Popular musical genres and related youth subcultures continue to focus on whites and African-Americans, as they have ever since the Jazz Age. What other musical genres and subcultures are there among, say, Asian or Latino youth? Or can you argue that racial subdivisions are becoming increasingly irrelevant, especially among educated youth?
Female performers from Madonna to Britney Spears to Lady Gaga have been used as examples of “post-feminism”—i.e., women who play up to sexual stereotypes but purportedly exploit them for their own power (Girl Power!). Focusing on one such performer (or girl group), does this assessment seem accurate? Or is this simply an attempt to make traditional female stereotyping sound politically correct?
Could the same be said for new youth-oriented images of female power like Buffy the Vampire Slayer or similar “kick-ass” women onscreen? Pick one and argue whether she is a genuine role model or simply another male-driven fantasy.
What are the assumptions being laid out for teen and twenty-something women in current magazines aimed at this demographic? Has marketing to young women improved in any sense since Betty Friedan wrote about the subject in The Feminine Mystique? What about Stephanie Coontz’s suggestion that young women now have to deal with a “hottie mystique”?
Analyze a movie aimed specifically at the young or one that has appealed to youth. What audience and values does it appear to promote? How sophisticated is it cinematically (i.e., artistically)? Is it a candidate for classic status (like The Graduate), or does it play specifically to its time?
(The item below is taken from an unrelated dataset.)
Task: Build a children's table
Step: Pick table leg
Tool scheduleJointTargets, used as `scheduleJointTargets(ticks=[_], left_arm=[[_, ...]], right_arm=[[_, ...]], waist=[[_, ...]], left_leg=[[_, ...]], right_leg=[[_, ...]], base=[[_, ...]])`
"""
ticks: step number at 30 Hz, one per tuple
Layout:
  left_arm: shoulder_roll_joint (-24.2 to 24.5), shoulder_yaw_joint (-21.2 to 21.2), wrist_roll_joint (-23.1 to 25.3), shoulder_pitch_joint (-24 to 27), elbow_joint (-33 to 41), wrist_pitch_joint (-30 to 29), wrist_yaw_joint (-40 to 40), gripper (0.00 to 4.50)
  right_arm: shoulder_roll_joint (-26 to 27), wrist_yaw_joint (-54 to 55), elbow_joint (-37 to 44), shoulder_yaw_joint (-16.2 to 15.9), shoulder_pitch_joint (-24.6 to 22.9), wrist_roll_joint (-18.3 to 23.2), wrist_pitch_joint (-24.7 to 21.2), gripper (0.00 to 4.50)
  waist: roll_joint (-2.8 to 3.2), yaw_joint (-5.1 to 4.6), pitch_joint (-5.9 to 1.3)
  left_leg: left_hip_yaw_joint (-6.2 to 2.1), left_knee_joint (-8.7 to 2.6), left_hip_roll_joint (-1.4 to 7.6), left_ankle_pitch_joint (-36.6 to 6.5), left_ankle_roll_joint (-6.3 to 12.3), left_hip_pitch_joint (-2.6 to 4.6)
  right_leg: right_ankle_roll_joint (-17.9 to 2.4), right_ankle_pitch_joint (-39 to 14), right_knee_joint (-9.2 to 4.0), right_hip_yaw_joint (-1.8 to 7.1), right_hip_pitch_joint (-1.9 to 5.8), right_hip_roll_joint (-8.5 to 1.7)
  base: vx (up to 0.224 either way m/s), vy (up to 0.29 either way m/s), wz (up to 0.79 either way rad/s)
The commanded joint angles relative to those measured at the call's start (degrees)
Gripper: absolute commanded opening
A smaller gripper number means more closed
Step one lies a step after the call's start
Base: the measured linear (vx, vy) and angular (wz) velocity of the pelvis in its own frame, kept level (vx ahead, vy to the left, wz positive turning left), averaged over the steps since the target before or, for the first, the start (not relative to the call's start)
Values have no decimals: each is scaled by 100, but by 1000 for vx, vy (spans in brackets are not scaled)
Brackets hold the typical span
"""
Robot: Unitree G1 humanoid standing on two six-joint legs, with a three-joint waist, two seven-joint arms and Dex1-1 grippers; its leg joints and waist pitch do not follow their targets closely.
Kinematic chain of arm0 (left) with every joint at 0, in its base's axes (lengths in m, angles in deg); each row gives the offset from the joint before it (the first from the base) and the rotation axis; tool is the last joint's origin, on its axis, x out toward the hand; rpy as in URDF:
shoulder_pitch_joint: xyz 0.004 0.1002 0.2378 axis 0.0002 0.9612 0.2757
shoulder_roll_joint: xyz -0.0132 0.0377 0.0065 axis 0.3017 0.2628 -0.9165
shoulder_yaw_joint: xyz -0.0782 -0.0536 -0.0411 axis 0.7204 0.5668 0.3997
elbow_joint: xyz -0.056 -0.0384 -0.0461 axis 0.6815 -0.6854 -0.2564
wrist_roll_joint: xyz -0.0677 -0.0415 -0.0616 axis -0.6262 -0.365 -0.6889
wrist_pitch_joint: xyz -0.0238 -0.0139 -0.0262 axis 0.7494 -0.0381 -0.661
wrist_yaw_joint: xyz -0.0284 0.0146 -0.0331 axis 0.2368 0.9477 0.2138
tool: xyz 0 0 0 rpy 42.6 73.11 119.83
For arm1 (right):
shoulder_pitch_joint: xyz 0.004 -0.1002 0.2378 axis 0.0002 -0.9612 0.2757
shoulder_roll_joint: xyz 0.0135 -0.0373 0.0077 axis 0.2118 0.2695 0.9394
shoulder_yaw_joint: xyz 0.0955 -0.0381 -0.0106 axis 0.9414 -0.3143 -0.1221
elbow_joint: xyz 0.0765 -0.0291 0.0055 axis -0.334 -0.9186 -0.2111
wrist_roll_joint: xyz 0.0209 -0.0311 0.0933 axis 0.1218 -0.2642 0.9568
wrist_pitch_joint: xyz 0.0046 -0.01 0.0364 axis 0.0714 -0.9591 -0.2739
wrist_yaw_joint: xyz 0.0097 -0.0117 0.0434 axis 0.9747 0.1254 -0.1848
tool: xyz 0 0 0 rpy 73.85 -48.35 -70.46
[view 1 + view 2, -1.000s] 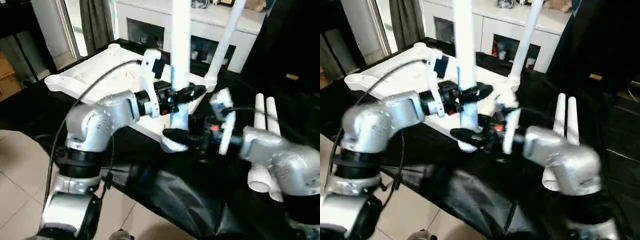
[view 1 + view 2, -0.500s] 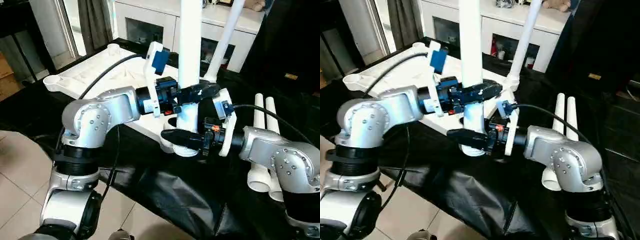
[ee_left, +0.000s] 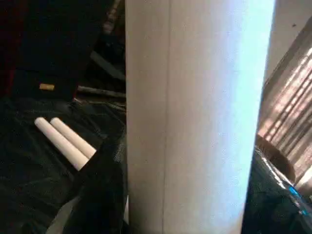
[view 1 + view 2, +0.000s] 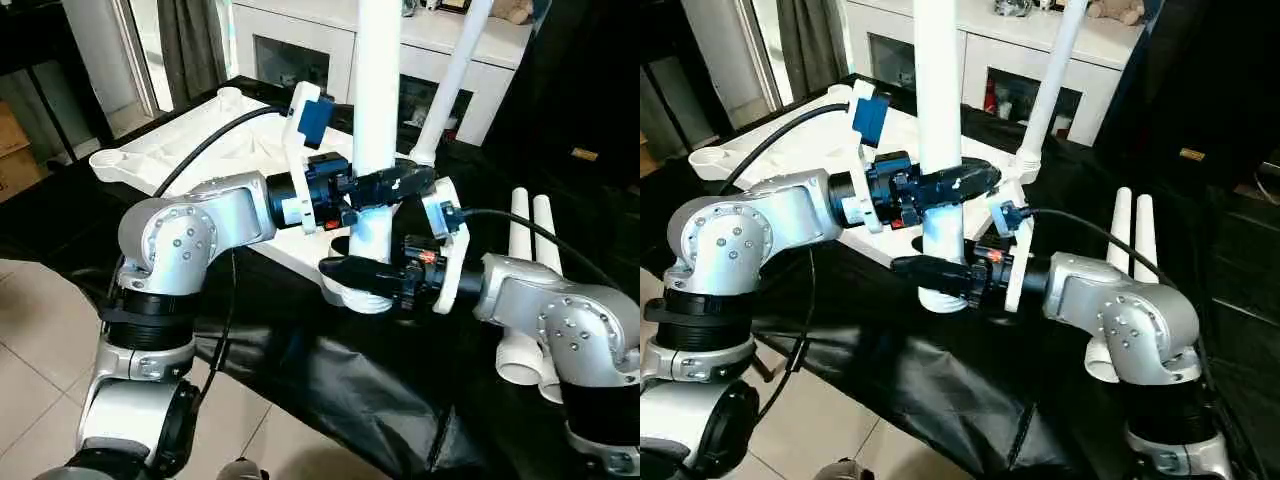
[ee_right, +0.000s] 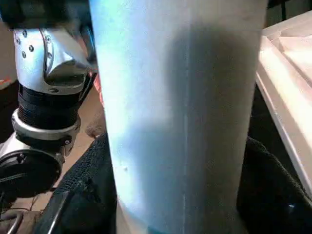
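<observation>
Two sets of black fingers bracket one upright leg [image 4: 377, 90], and that pairing decides the coming move. The left gripper [image 4: 385, 186] has its fingers clasped round the tube higher up, reaching in from nine o'clock; the right gripper [image 4: 352, 270] comes in from three o'clock and sits lower, just above the flared foot, its fingers flanking the tube on both sides, though whether they truly press on it or merely stand beside it I cannot tell. The leg's long axis runs straight toward twelve o'clock, out of the head views' top edge, with its foot planted in the near corner socket [image 4: 358, 292] of the tabletop [image 4: 190, 158]. That tabletop lies underside up on the black-draped surface [image 4: 330, 390], stretching away toward ten o'clock from the grippers. A second leg [image 4: 447, 85] already stands in the far socket at one o'clock, and two spare legs [image 4: 530, 280] lie side by side at three o'clock, closest to the right arm. Judging by this, the right arm is better placed to fetch the next leg.
</observation>
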Motion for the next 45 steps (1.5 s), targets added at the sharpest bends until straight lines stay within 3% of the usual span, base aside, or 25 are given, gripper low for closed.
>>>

In the age of cable, many television shows (and indeed channels) are directed toward youth audiences. Choose one and argue its themes and relevance to youth. How does it speak to or exploit modern youth tastes?
Investigate a book (not already read in class) by an author with some cult status and analyze its relevance to youth or its time. Are cult authors as important to youth culture now as they were in the 50s and 60s?
Analyze a modern work in another medium for content, style, and youth culture relevance, such as comics, graphic novels, anime, music videos, video games. What values does it embody?
As Hebdige notes, earlier youth subcultures created statements through style, some of which tracked into mainstream couture or general youth fashion. Examples would be the beat look (jeans, T-shirts, sweatshirts), hippie and mod style (bright patterns, bellbottoms, miniskirts), punk (torn clothing, piercings, dyed hair), and hip-hop (baggy shorts, cargo pants, hoodies). Are any new fashion statements being made today? What is the difference in cultural meaning, if any, between a T-shirt with a Hollister logo and one with an Old Navy logo?
Explore a subculture built around a physical activity/sport, such as modern surfing, skateboarding, extreme sports. How does it differ from other sports subcultures of the past (e.g., classic surfing, motorbiking)? To what extent can it be considered a subculture?
How has the “wiring” of pop culture affected youth culture in particular? In other words, to what extent is today’s youth culture increasingly built around social networks, cell phones, iPods, and virtual realities? Does this liberate youth or harness them to consumerism and the Matrix?
The Boom Generation was presented as idealistic and rebellious; Generation X as cynical and pessimistic. Do you see Generation Y2K having a coherent public image or identity? Find evidence from published material or popular culture.
If you were to design a unit on Gen-Y2K for a course like this, what would it include from music, fashions, trends, movies, or books?